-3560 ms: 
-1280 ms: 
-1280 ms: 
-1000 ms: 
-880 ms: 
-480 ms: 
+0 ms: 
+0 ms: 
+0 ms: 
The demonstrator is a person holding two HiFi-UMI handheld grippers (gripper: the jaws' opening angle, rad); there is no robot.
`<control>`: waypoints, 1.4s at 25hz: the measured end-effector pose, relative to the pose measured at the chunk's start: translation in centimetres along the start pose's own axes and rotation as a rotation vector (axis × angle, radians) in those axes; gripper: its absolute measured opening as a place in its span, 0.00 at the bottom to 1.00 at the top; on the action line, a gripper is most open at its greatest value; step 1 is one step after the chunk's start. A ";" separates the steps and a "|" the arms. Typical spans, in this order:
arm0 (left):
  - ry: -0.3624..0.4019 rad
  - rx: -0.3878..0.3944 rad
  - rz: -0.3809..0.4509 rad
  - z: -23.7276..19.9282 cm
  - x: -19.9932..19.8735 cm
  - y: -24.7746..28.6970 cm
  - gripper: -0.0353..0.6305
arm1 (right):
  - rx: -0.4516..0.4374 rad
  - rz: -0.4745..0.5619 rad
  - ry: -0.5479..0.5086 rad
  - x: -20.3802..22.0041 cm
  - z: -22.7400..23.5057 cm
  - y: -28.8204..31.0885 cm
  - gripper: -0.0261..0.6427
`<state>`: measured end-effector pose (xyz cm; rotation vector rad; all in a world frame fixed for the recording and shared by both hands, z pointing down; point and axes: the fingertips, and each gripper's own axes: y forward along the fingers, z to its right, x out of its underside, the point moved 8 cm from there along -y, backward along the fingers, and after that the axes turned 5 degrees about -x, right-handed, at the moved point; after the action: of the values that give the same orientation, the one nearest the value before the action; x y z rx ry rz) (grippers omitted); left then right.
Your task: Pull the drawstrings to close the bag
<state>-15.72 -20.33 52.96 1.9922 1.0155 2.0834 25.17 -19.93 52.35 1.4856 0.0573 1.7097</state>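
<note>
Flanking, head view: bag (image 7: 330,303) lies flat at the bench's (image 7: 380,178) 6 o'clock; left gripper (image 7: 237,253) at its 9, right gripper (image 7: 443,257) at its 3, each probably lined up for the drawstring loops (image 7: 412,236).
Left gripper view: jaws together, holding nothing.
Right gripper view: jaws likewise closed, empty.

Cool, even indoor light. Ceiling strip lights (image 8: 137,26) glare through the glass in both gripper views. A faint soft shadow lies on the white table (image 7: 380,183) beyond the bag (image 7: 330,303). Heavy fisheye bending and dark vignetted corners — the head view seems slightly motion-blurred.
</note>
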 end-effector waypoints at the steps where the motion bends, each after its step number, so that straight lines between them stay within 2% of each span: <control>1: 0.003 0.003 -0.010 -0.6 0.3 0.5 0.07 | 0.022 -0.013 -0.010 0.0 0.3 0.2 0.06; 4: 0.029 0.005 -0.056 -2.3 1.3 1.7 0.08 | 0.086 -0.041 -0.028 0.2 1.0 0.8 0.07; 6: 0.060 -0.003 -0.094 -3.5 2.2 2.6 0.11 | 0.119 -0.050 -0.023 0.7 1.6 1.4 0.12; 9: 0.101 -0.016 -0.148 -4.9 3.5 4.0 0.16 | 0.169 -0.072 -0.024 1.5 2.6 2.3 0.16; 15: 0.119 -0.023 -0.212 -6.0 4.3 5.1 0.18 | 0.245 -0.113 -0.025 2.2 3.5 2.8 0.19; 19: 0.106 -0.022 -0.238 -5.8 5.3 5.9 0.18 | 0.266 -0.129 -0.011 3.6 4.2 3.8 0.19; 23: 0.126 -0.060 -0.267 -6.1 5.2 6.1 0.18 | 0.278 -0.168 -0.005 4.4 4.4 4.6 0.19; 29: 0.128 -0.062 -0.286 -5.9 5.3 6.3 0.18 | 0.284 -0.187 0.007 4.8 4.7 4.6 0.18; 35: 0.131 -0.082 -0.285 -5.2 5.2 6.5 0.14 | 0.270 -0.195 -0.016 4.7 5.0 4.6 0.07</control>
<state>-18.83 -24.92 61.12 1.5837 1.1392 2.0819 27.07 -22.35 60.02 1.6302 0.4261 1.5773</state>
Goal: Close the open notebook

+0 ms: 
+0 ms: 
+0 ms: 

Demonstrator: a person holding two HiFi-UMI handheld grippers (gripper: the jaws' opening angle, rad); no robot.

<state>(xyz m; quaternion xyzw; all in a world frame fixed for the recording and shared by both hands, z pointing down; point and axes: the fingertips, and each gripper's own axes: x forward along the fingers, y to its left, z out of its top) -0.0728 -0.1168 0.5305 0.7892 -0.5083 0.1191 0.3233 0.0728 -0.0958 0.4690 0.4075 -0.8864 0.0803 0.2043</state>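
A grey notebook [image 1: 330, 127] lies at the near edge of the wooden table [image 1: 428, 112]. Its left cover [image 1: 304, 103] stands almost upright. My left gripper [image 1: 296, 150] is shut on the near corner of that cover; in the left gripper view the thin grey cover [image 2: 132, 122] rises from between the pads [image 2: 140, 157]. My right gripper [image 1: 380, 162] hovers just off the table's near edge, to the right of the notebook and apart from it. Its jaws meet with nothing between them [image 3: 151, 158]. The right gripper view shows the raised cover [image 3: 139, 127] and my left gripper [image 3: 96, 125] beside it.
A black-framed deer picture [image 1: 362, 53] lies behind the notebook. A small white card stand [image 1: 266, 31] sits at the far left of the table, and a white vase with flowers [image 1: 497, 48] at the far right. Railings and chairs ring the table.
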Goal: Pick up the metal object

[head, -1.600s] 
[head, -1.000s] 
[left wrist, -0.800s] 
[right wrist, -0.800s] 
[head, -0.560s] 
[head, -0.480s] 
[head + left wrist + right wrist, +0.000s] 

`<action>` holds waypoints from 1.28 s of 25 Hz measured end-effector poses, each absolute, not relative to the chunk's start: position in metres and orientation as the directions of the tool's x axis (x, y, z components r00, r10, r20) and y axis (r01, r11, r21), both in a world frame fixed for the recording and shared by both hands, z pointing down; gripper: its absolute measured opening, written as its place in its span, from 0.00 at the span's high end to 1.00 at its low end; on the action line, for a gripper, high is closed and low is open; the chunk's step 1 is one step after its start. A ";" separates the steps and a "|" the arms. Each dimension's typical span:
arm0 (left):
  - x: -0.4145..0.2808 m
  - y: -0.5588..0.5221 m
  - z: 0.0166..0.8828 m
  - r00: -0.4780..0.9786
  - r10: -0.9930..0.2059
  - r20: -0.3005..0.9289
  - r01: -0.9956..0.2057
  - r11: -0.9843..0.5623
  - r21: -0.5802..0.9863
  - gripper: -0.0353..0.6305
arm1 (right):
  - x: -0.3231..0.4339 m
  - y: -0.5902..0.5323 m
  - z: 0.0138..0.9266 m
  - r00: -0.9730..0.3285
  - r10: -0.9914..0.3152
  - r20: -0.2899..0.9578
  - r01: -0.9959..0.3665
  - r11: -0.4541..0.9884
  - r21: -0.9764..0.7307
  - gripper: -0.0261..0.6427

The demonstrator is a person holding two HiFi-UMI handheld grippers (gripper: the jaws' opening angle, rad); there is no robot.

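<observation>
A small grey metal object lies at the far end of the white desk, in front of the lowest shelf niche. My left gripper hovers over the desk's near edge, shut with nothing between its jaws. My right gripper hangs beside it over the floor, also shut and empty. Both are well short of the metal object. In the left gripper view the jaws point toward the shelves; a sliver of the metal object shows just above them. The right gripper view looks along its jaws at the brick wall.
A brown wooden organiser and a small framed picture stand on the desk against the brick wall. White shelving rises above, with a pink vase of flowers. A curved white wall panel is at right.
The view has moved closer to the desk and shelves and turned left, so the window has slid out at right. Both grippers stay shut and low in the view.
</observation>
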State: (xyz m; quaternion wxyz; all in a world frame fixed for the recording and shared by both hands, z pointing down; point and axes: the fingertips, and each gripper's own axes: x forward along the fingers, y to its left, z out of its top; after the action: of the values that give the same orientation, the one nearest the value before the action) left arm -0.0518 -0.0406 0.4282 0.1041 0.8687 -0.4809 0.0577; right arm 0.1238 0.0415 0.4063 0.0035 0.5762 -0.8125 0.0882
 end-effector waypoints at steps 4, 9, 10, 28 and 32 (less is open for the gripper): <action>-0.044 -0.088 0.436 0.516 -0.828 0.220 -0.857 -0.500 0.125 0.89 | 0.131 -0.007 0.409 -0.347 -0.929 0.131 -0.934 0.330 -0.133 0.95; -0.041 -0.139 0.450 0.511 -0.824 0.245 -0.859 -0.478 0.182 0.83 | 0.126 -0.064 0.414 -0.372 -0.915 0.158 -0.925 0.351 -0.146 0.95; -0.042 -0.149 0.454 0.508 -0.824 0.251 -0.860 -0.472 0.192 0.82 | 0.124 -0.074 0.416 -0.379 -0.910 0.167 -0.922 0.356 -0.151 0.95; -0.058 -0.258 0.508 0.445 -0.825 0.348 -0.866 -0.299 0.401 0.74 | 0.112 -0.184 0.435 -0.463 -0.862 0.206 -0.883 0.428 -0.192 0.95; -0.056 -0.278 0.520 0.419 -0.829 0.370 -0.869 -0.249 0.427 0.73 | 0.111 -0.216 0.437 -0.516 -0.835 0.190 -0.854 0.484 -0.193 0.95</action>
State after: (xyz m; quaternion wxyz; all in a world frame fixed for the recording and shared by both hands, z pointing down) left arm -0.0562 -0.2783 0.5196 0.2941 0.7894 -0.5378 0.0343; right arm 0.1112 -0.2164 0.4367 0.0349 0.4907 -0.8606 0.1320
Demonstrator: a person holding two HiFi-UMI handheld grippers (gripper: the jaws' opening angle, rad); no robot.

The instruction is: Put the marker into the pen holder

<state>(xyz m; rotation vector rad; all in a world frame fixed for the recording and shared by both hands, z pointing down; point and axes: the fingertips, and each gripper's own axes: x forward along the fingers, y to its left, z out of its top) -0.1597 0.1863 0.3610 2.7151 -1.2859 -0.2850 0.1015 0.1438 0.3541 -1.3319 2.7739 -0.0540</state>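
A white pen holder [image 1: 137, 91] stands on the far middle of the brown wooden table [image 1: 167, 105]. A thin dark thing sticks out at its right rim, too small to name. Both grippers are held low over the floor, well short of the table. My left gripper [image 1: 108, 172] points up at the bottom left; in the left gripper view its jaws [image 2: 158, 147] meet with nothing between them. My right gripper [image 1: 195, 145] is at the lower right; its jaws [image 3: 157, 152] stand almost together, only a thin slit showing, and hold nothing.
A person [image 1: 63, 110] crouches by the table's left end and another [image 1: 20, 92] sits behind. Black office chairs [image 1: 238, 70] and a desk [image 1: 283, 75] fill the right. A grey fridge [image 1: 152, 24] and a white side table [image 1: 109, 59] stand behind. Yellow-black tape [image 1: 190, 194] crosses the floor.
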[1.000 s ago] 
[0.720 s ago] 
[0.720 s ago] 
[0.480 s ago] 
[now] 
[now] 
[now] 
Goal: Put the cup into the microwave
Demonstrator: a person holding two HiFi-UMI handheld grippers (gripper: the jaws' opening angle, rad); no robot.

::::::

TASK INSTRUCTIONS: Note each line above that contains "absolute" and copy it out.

SOLUTION FOR THIS PROBLEM:
`<control>`: waypoints, 1.4s at 25hz: the measured end-effector pose, relative to the pose measured at the chunk's start: translation in centimetres along the start pose's own axes and rotation as a rotation vector (axis × angle, radians) in those axes; gripper: its absolute measured opening as a place in its span, 0.00 at the bottom to 1.00 at the top; on the action line, a gripper is most open at its greatest value; step 1 is one step after the chunk's start. A ";" separates the steps and a "|" the arms. Typical spans, in this order:
`<action>` holds waypoints from 1.28 s of 25 Hz measured end-effector poses, each absolute, not relative to the chunk's start: position in metres and orientation as the directions of the tool's x axis (x, y, z components r00, r10, r20) and y axis (r01, r11, r21), both in a world frame fixed for the recording and shared by both hands, z pointing down; gripper: its absolute measured opening, written as its place in its span, from 0.00 at the span's high end to 1.00 at its low end; on the action line, for a gripper, high is closed and low is open; the chunk's step 1 is one step after its start. A ";" separates the steps and a "|" the arms. Each dimension's typical span:

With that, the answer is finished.